8. At the same time, a litigant cannot claim absolute immunity and wash his hands off by laying the entire blame upon his Advocate for negligence in conducting the matter. Reference in this regard is made to a judgment of the Supreme Court in the case of Salil Dutta v. T.M. & M.C. Private Ltd. reported as wherein it was observed as below:
The advocate is the agent of the party. His acts and statements, made within the limits of authority given to him, are the acts and statements of the principal i.e. the party who engaged him.
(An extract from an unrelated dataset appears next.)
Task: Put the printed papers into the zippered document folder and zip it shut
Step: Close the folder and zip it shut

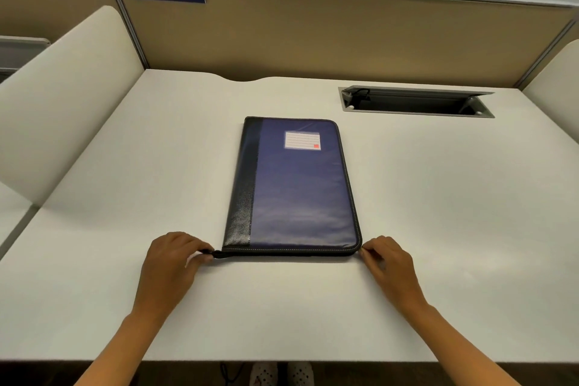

It is true that in certain situations, the Court may, in the interest of justice, set aside a dismissal order or an ex-parte decree notwithstanding the negligence and/or misdemeanour of the advocate where it finds that the client was an innocent litigant but there is no such absolute rule that a party can disown its advocate at any time and seek relief. No such absolute immunity can be recognised. Such an absolute rule would make the working of the system extremely difficult. The observations made in Rafiq must be understood in the facts and circumstances of that case and cannot be understood as an absolute proposition.
9. In the light of the facts and circumstances narrated hereinabove, this Court is not persuaded to exercise its powers of condensation of delay in favor of the petitioner and to condone the delay of 1260 days in filing the present application as the petitioner has failed to furnish any satisfactory explanation in his application warranting condensation of delay. On the contrary, his conduct does not inspire any confidence at all. The court is also skeptical about the explanation offered which is found to be rather sketchy, if not virtually non-existent.
10. Admittedly, no complaint has been filed against the previous Advocate, who was allegedly not diligent in pursuing the writ petition on behalf of the petitioner. Seeking to pass the entire blame on to the Advocate and trying to portray that the petitioner was a quasi literate person and hence totally unaware of the nature and significance of the pending proceedings is quite unacceptable, particularly, when the petitioner is a matriculate. Further, it is also not a case where the petitioner is not residing in the city and, therefore, could not remain in touch with his counsel. Having participated in the inquiry proceedings and also having made representations to the management against the termination order, the petitioner appears to be well-aware of the nuances of litigation.
11. In a case where the petitioner had found the earlier counsel engaged by him to be non-diligent, thus resulting in dismissal of the writ petition he should have been all the more diligent and vigilant in following up his applications for restoration of the writ petition as also for condensation of delay of 511 days. Except for a vague averment about the non-cooperation of his Advocate, there is not a whisper in the application about the steps taken by the petitioner to pursue the matter with his counsel between January 2004 and April 2007, i.e. for about 3 1/2 years.
12. For the aforesaid reasons, this Court refuses to exercise its discretion to allow these applications and condone a delay of 1260 days. Both the applications are therefore dismissed.